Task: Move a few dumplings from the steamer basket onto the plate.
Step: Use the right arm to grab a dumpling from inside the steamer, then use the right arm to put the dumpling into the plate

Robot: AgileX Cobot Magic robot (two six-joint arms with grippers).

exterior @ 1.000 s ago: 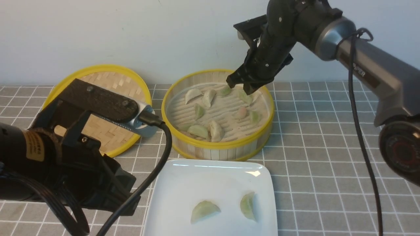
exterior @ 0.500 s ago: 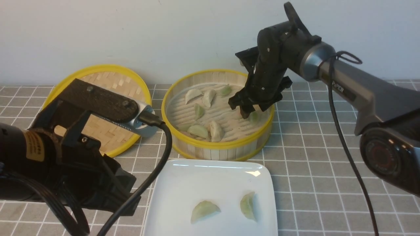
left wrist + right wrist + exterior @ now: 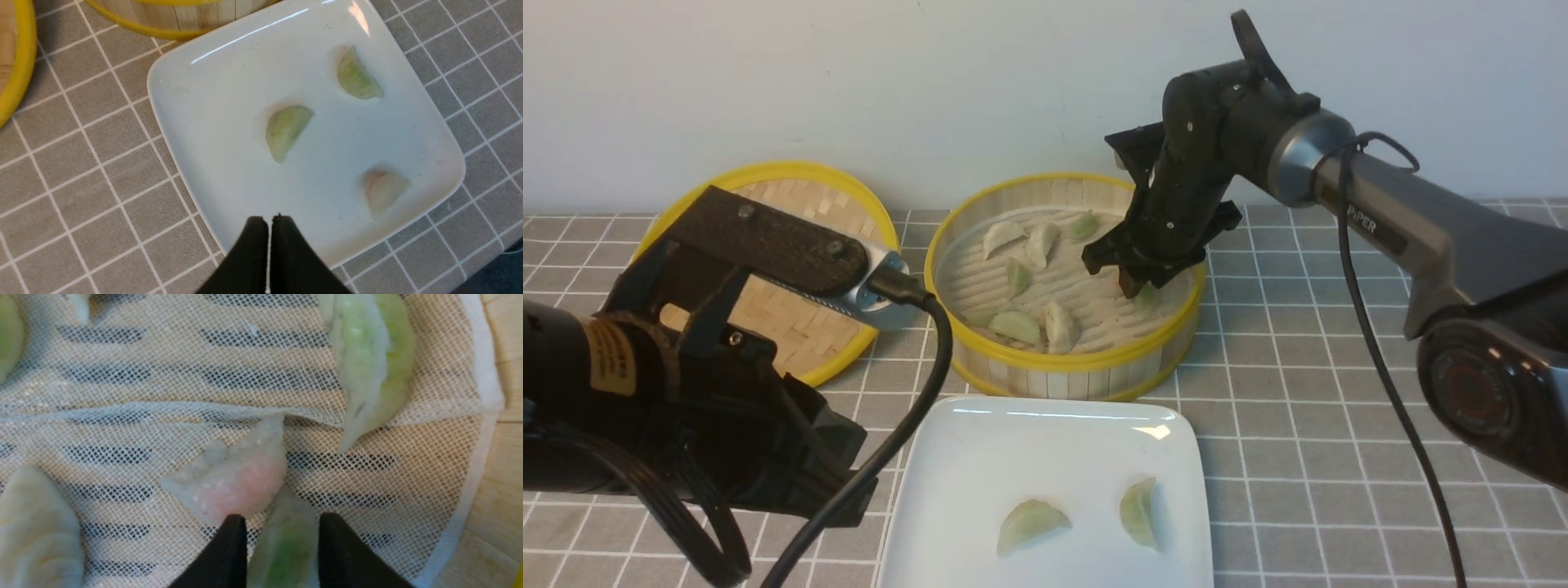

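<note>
The steamer basket stands behind the plate and holds several dumplings. My right gripper is down inside its right part. In the right wrist view the gripper is open, with its jaws on either side of a green dumpling; a pinkish dumpling lies just beyond the tips. The plate holds two green dumplings. The left wrist view also shows a pinkish one on it. My left gripper is shut and empty above the plate's edge.
The flat woven lid lies left of the basket. A white mesh liner covers the basket floor. Another green dumpling lies near the basket wall. My left arm and its cable fill the front left.
My right gripper has come down from above the basket's far rim to the floor at its right side, around a green dumpling. The left arm has barely moved.
</note>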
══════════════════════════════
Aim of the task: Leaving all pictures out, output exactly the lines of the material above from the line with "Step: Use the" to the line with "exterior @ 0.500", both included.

Result:
Step: Use the right arm to grab a dumpling from inside the steamer, then use the right arm to put the dumpling into the plate

Robot: AgileX Cobot Magic robot (two six-joint arms with grippers).

exterior @ 1.000 s ago: 
exterior @ 0.500 s ago: 

That finishes the exercise, with nothing more to add.